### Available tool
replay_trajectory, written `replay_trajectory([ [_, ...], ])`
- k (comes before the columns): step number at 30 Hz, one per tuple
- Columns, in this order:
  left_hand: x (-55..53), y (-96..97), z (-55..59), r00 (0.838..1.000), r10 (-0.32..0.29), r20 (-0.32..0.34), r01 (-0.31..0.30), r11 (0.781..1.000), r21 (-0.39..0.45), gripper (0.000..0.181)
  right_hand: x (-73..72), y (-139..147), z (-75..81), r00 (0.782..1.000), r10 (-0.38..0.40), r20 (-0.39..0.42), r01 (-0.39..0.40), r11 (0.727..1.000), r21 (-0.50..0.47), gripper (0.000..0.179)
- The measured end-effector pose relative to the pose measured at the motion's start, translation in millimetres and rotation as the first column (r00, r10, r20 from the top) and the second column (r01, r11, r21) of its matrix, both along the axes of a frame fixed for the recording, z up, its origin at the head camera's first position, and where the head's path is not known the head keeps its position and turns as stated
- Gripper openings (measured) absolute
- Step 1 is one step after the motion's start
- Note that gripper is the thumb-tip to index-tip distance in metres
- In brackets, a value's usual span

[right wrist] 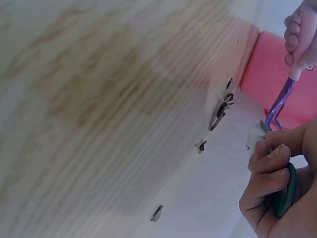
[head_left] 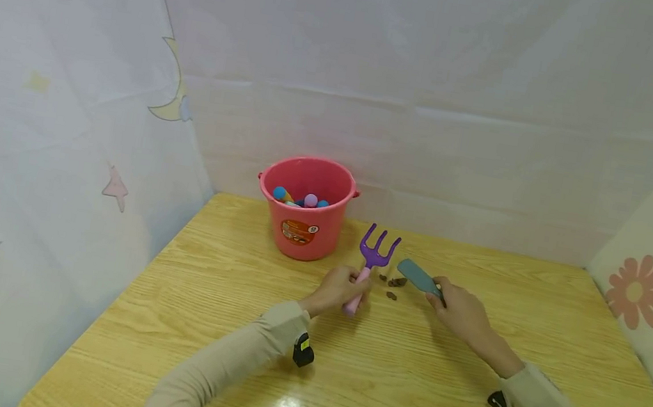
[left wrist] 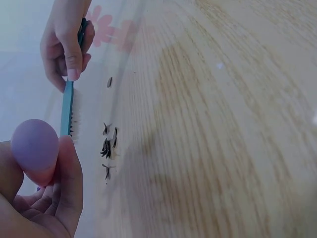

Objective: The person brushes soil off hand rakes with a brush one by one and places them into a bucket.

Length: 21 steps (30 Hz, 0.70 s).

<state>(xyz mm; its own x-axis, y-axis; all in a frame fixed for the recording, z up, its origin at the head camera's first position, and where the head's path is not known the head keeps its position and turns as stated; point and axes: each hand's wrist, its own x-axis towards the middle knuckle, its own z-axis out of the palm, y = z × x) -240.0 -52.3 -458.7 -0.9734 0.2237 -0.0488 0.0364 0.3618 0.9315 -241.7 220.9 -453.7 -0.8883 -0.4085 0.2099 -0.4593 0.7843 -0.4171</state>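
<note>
My left hand (head_left: 336, 291) grips the pink handle of a toy garden fork (head_left: 374, 258), its three purple tines pointing away from me. Across from it, my right hand (head_left: 464, 315) holds a teal brush (head_left: 417, 275) by its handle. The pale bristles (left wrist: 76, 116) show in the left wrist view, apart from the tabletop. Several small dark brown bits (head_left: 397, 282) lie on the table between the fork and the brush. In the right wrist view, the curled right-hand fingers (right wrist: 270, 176) hide much of the brush.
Behind my left hand stands a pink bucket (head_left: 322, 234) holding blue, lilac and other coloured pieces. The wooden table (head_left: 398, 404) meets a white sheet (head_left: 467, 154) at the back. Printed sheets hang at both sides.
</note>
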Motion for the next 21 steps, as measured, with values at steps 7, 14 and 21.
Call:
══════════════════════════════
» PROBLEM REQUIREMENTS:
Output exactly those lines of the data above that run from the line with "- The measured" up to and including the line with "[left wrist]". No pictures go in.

» PROBLEM SOLUTION:
- The measured end-effector pose relative to the pose measured at the motion's start, translation in millimetres and rotation as the first column (r00, r10, r20 from the top) and the second column (r01, r11, r21) of its matrix, both along the axes of a frame fixed for the recording, z up, its origin at the head camera's first position, and where the head's path is not known the head keeps its position and turns as stated
- Gripper openings (measured) absolute
- Step 1 is one step after the motion's start
- Note that gripper is the thumb-tip to index-tip distance in metres
- In brackets, a value's usual span

[right wrist] 
[head_left] 
[left wrist] 

Nothing more is required for this answer.